WHAT TO PRODUCE >>
Dropping every picture, set down exactly the lines in the entries below, starting with the line with "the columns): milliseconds" and going on through the line with "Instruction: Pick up".

Data items:
# # # #
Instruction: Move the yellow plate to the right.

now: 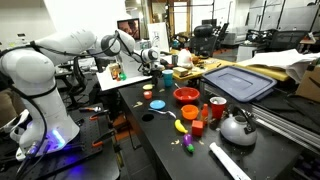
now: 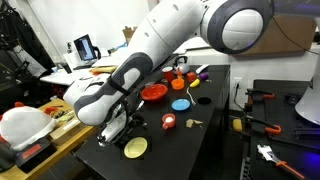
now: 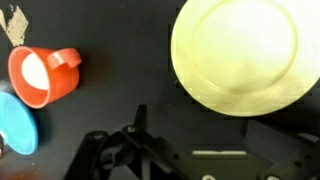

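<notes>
One gripper (image 3: 150, 140) shows in the wrist view as dark linkage along the bottom edge, its jaws spread wide, with nothing between them and nothing touching them. Ahead of the fingers, toward the right of that view, the yellow plate (image 3: 235, 55) lies flat and empty on the black table (image 3: 120, 60), its rim slightly cut by the top of the frame. Ahead and off the other way stands an orange-red cup (image 3: 38, 78), seen from above, pale inside, its handle turned toward the plate. The two are well apart, with bare tabletop between them straight ahead of the hand. Nearer the hand than the cup, a blue disc (image 3: 14, 125) shows partly at the frame's edge. In an exterior view the gripper (image 2: 120, 128) hangs low over the table at the end of the white arm (image 2: 160, 45). The yellow plate (image 2: 135, 148) lies just beside it, clear of the fingers. The orange-red cup (image 2: 169, 122) sits a little farther from the hand, with the blue disc (image 2: 180, 104) and a red bowl (image 2: 153, 92) beyond it.
</notes>
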### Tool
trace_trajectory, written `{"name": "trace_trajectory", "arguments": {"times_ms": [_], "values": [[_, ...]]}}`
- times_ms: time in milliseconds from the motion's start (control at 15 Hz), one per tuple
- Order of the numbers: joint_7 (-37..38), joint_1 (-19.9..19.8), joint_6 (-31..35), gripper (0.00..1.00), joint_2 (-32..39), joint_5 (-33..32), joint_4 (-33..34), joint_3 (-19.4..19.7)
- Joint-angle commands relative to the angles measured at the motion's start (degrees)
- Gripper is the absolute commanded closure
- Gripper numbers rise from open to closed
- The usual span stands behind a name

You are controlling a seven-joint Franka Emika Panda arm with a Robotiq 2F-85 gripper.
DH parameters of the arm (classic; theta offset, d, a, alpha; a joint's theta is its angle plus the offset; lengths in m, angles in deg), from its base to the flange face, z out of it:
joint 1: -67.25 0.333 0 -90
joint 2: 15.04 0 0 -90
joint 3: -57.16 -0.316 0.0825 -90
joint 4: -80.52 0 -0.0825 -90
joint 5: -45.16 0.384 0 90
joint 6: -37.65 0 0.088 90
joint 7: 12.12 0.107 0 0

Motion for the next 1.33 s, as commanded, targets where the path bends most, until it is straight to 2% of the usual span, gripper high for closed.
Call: {"name": "trace_trajectory", "arguments": {"times_ms": [0, 600, 1267], "values": [[2.56, -0.79, -0.98, 0.0, -0.64, 0.88, -2.49, 0.25], [6.16, 1.6, -0.88, 0.0, -3.73, -0.37, -3.49, 0.4], [3.51, 4.13, 2.2, 0.0, -6.45, 0.8, -4.37, -2.23]]}}
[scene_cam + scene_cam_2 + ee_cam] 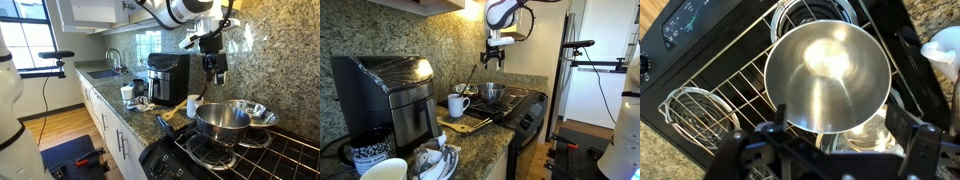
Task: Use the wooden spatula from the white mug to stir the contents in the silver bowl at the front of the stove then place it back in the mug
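Gripper [213, 68] jaws apart and empty, hanging above silver bowl [222, 118] at stove [255, 155] front corner; wooden spatula [471, 80] leans in white mug [457, 106] at worktop's [485, 141] stove-side edge.

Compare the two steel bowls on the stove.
The deep bowl has steep, pot-like sides; the shallow bowl flares wide. The deep bowl sits nearer the front of the stove, the shallow bowl behind it. Both are steel and sit on the stove.
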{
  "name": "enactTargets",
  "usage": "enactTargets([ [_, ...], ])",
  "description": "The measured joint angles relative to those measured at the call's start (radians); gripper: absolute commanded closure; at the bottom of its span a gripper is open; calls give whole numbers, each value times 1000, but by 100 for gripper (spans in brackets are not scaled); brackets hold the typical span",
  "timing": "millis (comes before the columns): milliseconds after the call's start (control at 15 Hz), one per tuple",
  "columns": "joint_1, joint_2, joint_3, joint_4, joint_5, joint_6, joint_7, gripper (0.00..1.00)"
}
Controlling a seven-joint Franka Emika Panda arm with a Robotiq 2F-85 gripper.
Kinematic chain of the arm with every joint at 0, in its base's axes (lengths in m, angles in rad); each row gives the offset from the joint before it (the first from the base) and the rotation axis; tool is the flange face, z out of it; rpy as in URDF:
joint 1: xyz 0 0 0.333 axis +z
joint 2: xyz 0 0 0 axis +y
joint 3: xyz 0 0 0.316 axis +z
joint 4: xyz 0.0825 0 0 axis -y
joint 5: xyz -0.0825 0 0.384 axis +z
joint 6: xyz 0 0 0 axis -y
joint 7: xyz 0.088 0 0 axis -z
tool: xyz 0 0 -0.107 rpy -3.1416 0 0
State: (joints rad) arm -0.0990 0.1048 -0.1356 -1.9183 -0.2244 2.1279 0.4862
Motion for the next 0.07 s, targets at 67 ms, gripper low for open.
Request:
enactTargets([
  [67, 0, 0, 0, 1, 0, 0, 0, 0],
])
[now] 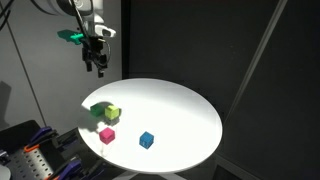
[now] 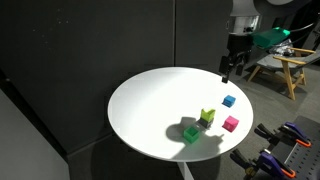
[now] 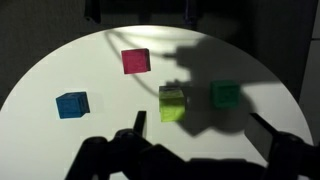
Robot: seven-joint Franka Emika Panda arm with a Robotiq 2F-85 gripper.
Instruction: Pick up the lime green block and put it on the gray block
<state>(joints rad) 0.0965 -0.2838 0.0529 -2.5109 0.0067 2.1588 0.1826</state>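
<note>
Your pincer (image 1: 97, 64) hangs high over the rim of a round white table (image 1: 190, 110), its jaws spread wide and nothing between them; it is well apart from every block. In both exterior views it stays clear of the tabletop, against a dark curtain. The lime green block (image 3: 173, 108) lies near the middle of the wrist view, under the arm's shadow. A dull grayish face touches its upper edge, which may be the gray block (image 3: 173, 91), though in that shadow you cannot tell it for certain from the lime block's own shaded top. A deeper green block (image 3: 225, 95) sits just beside the lime one, with a narrow gap between them. A pink block (image 3: 135, 62) rests nearer the top of the wrist view and a blue block (image 3: 72, 104) lies off to the side, both apart from the green pair. In an exterior view the lime block (image 2: 207, 116) looks slightly raised, with a dark patch beneath it.
</note>
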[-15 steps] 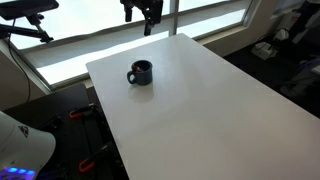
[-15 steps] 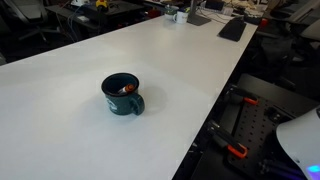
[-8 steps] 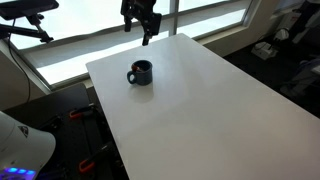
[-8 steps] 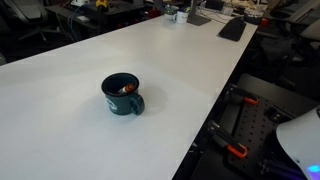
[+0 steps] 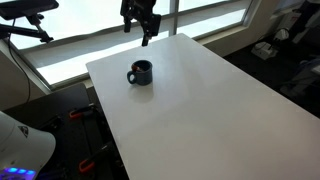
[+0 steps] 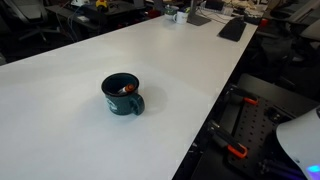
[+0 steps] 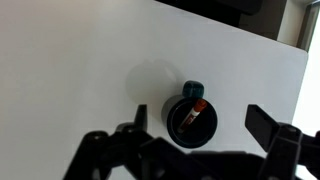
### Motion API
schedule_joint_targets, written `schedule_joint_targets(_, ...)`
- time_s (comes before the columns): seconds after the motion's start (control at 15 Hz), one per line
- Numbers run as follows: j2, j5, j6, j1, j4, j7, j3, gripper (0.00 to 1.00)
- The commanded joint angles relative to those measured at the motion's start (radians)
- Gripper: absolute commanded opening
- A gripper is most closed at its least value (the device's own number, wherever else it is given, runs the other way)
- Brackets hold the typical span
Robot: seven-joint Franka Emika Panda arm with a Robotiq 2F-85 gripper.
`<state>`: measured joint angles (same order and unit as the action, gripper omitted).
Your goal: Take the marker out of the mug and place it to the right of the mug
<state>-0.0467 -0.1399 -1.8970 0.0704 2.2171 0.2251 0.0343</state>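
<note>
The dark navy mug [image 5: 140, 72] stands on the white table [image 5: 200, 100] near its far left part; it also shows in an exterior view [image 6: 123, 94] and from above in the wrist view [image 7: 188, 119]. The red marker [image 7: 192, 115] leans inside the mug, its tip near the rim; a bit of red shows in an exterior view [image 6: 126, 89]. My gripper [image 5: 144, 32] hangs open and empty high above the table's far edge, behind the mug. In the wrist view its fingers [image 7: 200, 125] spread wide on either side of the mug.
A window and sill run behind the table [image 5: 80, 45]. A desk with a keyboard [image 6: 232, 28] and clutter lies beyond the table's far end. Red clamps [image 6: 235, 152] sit on the floor by the table edge.
The gripper has come down slightly toward the table's far edge between one second ago and half a second ago. Mug and marker have not moved.
</note>
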Motion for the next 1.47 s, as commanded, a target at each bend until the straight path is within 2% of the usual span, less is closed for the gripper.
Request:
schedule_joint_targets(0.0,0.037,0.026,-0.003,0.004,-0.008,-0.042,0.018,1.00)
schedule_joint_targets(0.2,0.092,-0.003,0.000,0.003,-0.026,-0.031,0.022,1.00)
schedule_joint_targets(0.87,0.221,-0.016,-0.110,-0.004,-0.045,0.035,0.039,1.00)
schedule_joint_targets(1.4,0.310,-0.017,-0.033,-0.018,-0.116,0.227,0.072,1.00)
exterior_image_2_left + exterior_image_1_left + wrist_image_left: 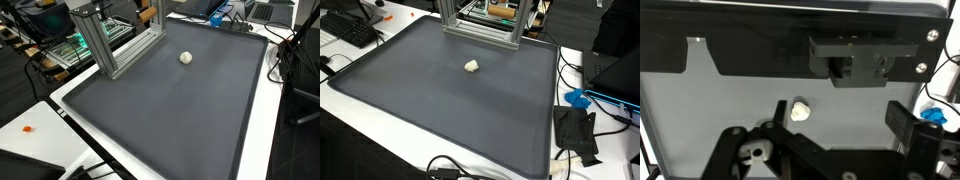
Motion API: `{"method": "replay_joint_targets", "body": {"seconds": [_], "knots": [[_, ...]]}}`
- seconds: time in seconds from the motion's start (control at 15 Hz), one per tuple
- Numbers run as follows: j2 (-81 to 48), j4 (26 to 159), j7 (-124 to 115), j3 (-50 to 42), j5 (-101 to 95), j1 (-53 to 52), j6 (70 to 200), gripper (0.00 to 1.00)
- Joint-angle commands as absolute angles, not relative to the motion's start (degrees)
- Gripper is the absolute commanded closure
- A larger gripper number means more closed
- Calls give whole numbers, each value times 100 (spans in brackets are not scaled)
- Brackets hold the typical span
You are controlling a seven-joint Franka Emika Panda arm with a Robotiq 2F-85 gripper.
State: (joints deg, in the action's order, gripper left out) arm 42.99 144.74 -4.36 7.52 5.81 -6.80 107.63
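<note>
Fingers of the black gripper [840, 115] stand spread over the dark grey mat [440, 120], whose small white rounded lump [472, 66] lies near mat centre; a glancing fingertip could roll it away.

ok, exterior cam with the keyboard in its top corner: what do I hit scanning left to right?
In an exterior view: keyboard → white lump on the grey mat → blue plastic part. Aluminium frame left out: it sits above the lump.
</note>
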Motion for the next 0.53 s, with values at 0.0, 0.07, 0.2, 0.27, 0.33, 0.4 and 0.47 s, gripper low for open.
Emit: {"method": "replay_joint_targets", "body": {"seconds": [0.0,0.07,0.2,0.27,0.33,0.4,0.47], "knots": [[4674,14781,-699,845,825,-803,10569,0],[4707,14815,-755,870,870,-820,10552,0],[4735,14841,-863,928,934,-834,10460,0],[4745,14859,-886,944,962,-844,10437,0],[4765,14901,-923,961,999,-852,10475,0],[4786,14947,-935,979,1015,-864,10544,0],[4800,14988,-905,977,1041,-884,10610,0]]}}
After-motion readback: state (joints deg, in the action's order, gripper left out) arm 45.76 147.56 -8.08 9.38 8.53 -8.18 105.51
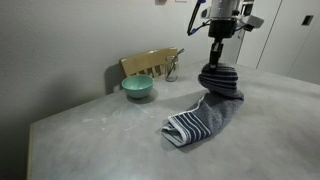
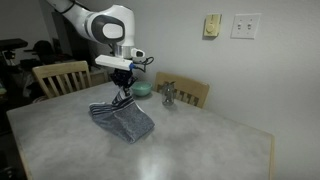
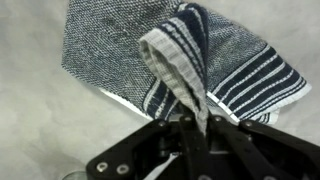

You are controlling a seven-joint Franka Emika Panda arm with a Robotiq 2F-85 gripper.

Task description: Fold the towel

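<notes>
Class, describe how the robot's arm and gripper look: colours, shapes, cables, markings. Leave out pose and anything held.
The arm is white, built of thick rounded segments with dark bands at the joints. The gripper is black and blocky, with small round holes on its body in the wrist view. A thin dark cable seems to loop beside the wrist. No markings are legible.
</notes>
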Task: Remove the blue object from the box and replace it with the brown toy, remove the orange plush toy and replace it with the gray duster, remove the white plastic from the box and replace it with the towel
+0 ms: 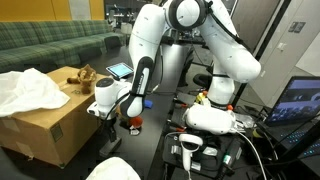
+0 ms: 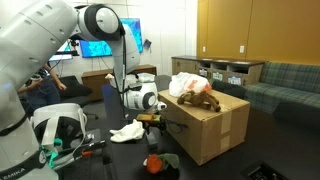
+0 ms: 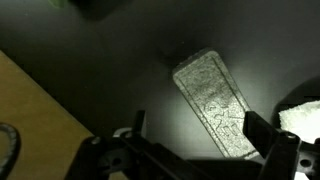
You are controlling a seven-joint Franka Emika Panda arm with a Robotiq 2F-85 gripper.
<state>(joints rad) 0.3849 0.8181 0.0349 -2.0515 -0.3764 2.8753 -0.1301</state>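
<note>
Gray duster (image 3: 213, 98) lies flat on the dark surface (a speckled oblong block), near the box (image 3: 30, 110) and below the gripper (image 3: 195, 128), whose jaws stand spread wide, gripping nothing. In an exterior view the brown toy (image 2: 200, 98) sits atop the box, beside what looks like white plastic (image 2: 183, 85).

On my feeds I count one cardboard box (image 1: 45, 125), one brown toy (image 2: 198, 99), one white plastic sheet (image 1: 25, 90), one orange plush toy (image 1: 131, 122), one gray duster (image 3: 212, 100), one white towel (image 2: 128, 131), one lit tablet (image 1: 120, 70) and one green couch (image 1: 50, 45).
</note>
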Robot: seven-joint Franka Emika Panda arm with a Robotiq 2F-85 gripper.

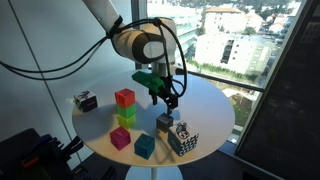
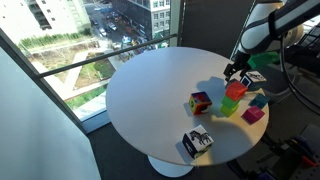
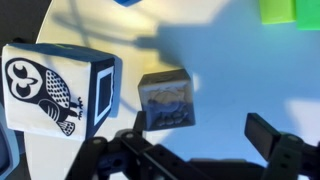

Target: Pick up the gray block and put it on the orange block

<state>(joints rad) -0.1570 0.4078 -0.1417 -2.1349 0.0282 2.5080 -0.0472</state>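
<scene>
1. gripper (image 1: 165, 97) hangs just above the gray block (image 1: 165, 122), jaws spread wide and holding nothing; in the wrist view the block shows in the gap between the fingers (image 3: 272, 140), nearer one of them, untouched.
2. gray block sits on the round white table (image 1: 205, 100), just beside an owl cube (image 1: 183, 138); the orange block (image 1: 125, 97) is well apart and looks to be stacked on a lime green cube (image 1: 125, 117).
3. step in hand, as i read it: lining up for the grasp; nothing lifted yet.
4. next move calls for a small sideways centring, then a straight drop until the fingers bracket the block, clear of the owl cube; then a close, and a high lift, since the target looks raised.
</scene>
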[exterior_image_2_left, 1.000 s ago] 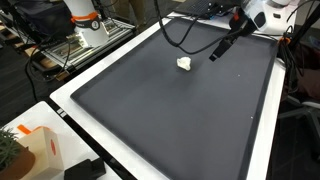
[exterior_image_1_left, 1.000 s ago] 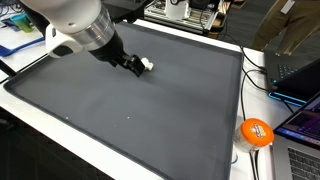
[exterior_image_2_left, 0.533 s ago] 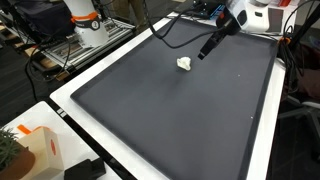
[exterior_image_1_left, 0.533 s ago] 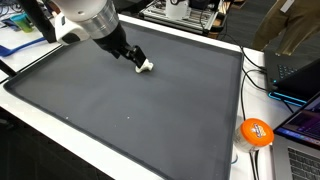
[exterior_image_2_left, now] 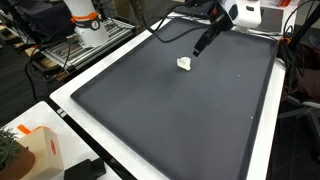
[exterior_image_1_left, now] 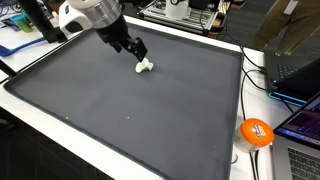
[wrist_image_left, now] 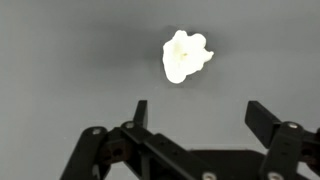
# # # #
EXPECTED OUTPUT >>
  "timing": "millis (comes before the columns): milliseconds after the call's start (control at 15 Hz), one per tuple",
  "columns": "joint_1, joint_2, joint_3, joint_4, joint_5, joint_6, joint_7, gripper (0.00..1.00)"
}
Controlling a seven-joint Franka Emika Panda arm with a Robotiq 2F-85 gripper.
Kinematic chain of the arm with every joint at 0, in its base's axes (lengths in m, angles in rad); each row gives the offset from the joint before it (the first from the base) and the rotation axis; tool is the flange face, z out of it; rpy as in URDF:
joint 1: xyz 0 0 0.333 axis +z
joint 2: xyz 0 0 0 axis +y
joint 3: xyz 0 0 0.316 axis +z
joint 4: xyz 0.0825 0 0 axis -y
joint 5: xyz -0.0825 0 0.384 axis +z
joint 6: xyz 0 0 0 axis -y
joint 7: xyz 0.088 0 0 axis -z
tool: xyz 0 0 -0.107 rpy -3.1416 0 0
State: (joints rad) arm -0.0990 0.1048 -0.1356 -1.9183 -0.2244 2.1279 0.4862
Motion for the next 0.07 s, targets at 67 ms, gripper low for open.
Request:
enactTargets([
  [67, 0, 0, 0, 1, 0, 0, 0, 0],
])
[now] 
[now] 
[now] 
Robot: seven-joint Franka Emika Panda arm with a Robotiq 2F-85 gripper.
Instruction: Pick up the lime green block and put it on the gray block

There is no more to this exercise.